Only the stretch below from the line holding "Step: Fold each" through the line holding "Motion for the" should be restated, word for word and with both ends included; pictures stay out.

__SUPPLIED ENTRIES__:
-=-=-
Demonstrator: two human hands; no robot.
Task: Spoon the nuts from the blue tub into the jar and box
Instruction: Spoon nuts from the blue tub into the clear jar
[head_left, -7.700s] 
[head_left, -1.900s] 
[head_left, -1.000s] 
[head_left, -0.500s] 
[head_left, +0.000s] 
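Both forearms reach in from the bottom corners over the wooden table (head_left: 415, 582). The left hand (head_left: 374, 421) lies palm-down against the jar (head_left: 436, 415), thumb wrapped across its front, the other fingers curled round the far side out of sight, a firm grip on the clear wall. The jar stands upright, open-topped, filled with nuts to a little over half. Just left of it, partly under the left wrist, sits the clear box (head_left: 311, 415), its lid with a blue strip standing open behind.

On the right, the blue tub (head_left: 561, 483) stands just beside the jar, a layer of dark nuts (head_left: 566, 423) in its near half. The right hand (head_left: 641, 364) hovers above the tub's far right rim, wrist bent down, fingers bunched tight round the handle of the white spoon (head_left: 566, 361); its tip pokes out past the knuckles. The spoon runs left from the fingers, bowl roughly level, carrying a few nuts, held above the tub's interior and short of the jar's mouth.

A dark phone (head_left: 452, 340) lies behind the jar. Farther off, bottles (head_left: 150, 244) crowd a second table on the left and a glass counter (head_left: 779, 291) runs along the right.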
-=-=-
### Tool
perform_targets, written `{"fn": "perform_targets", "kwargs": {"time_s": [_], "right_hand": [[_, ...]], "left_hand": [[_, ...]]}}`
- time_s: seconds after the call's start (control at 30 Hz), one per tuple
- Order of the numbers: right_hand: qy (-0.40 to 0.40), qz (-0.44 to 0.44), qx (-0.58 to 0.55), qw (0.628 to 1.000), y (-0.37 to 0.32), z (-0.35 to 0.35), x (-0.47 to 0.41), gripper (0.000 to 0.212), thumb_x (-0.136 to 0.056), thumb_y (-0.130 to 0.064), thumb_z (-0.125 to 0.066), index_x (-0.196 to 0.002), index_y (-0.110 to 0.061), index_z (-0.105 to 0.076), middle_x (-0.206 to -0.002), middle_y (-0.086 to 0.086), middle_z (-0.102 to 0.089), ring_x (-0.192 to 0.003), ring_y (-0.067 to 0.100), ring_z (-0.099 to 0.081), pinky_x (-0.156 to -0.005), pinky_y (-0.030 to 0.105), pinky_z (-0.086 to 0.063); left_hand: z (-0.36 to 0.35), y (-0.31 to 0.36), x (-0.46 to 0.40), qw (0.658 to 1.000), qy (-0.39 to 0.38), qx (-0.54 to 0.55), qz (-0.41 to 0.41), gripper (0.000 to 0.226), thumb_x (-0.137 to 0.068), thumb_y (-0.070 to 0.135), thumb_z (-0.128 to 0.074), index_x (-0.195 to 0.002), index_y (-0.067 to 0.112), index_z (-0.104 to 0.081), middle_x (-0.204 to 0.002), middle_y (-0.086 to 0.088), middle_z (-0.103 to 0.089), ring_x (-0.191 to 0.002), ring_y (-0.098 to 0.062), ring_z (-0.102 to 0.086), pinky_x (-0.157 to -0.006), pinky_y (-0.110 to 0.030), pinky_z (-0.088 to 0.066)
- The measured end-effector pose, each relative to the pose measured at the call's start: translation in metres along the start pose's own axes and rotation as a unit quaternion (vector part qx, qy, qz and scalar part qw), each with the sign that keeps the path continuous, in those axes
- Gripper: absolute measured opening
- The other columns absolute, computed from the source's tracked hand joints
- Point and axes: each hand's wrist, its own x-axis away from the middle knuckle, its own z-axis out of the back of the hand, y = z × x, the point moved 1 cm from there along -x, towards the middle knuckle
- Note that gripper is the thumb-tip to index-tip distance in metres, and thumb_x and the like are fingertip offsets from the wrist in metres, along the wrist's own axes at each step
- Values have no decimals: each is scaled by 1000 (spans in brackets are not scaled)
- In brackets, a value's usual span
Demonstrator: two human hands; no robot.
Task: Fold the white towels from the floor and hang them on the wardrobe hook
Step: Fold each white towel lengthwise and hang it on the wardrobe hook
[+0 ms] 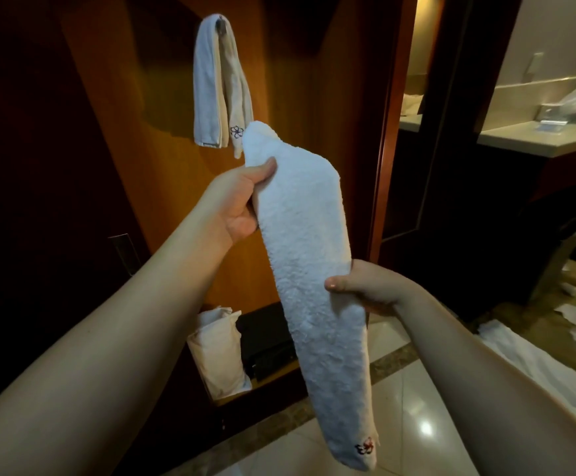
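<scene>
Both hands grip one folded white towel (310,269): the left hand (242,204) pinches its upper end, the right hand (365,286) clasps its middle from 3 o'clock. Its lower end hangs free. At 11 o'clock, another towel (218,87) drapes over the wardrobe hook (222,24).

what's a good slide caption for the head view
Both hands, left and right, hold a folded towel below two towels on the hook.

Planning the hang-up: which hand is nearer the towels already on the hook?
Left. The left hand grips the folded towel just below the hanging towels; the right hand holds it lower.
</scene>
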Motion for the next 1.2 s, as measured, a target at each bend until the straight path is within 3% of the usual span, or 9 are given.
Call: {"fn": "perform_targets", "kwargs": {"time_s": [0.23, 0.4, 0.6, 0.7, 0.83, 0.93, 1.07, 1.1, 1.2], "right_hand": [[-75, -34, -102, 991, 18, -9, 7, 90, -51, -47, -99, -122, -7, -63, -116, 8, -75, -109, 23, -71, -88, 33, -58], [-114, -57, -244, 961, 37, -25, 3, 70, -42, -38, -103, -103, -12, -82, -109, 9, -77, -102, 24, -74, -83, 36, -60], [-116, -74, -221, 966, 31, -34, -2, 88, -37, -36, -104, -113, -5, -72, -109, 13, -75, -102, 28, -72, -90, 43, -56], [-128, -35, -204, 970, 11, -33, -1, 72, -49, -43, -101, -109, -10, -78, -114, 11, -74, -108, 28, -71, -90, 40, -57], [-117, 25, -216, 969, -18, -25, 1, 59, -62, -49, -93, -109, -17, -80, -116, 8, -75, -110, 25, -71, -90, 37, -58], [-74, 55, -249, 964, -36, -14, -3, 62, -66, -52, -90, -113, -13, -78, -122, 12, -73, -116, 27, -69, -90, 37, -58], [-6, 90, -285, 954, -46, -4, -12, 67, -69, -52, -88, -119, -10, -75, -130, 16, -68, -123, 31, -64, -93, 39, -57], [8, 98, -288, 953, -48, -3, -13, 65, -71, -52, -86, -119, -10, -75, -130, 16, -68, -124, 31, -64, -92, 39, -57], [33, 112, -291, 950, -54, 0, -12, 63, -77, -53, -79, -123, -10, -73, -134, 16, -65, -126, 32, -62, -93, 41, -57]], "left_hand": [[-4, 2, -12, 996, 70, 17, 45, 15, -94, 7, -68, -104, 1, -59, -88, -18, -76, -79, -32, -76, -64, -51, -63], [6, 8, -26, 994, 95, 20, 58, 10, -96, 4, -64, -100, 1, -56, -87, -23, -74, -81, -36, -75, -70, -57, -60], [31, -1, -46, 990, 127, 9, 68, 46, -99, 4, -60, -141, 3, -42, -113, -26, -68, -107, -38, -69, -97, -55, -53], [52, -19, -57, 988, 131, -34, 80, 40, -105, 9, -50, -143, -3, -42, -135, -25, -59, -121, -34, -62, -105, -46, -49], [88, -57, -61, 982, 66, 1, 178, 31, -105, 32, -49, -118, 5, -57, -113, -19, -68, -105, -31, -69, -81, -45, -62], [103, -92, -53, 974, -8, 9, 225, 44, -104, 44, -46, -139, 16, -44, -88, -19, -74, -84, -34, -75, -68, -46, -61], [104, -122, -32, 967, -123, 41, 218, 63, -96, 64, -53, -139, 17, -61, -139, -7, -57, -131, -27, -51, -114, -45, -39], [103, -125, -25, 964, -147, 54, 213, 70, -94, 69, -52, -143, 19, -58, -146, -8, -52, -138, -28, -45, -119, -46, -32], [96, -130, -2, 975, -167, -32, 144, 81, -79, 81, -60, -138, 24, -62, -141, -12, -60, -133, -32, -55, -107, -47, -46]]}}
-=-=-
__WRITTEN REPLY__:
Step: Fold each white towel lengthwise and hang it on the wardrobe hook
[+0 ms] 
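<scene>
Both hands grip one folded white towel (310,269): the left hand (242,204) pinches its upper end, the right hand (365,286) clasps its middle from 3 o'clock. Its lower end hangs free. At 11 o'clock, another towel (218,87) drapes over the wardrobe hook (222,24).

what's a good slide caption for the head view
Both hands, left and right, hold a folded towel below two towels on the hook.

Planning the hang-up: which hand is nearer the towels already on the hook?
Left. The left hand grips the folded towel just below the hanging towels; the right hand holds it lower.
</scene>
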Motion for the next 1.2 s, as measured, a target at each bend until the straight path is within 3% of the usual span, or 9 are given.

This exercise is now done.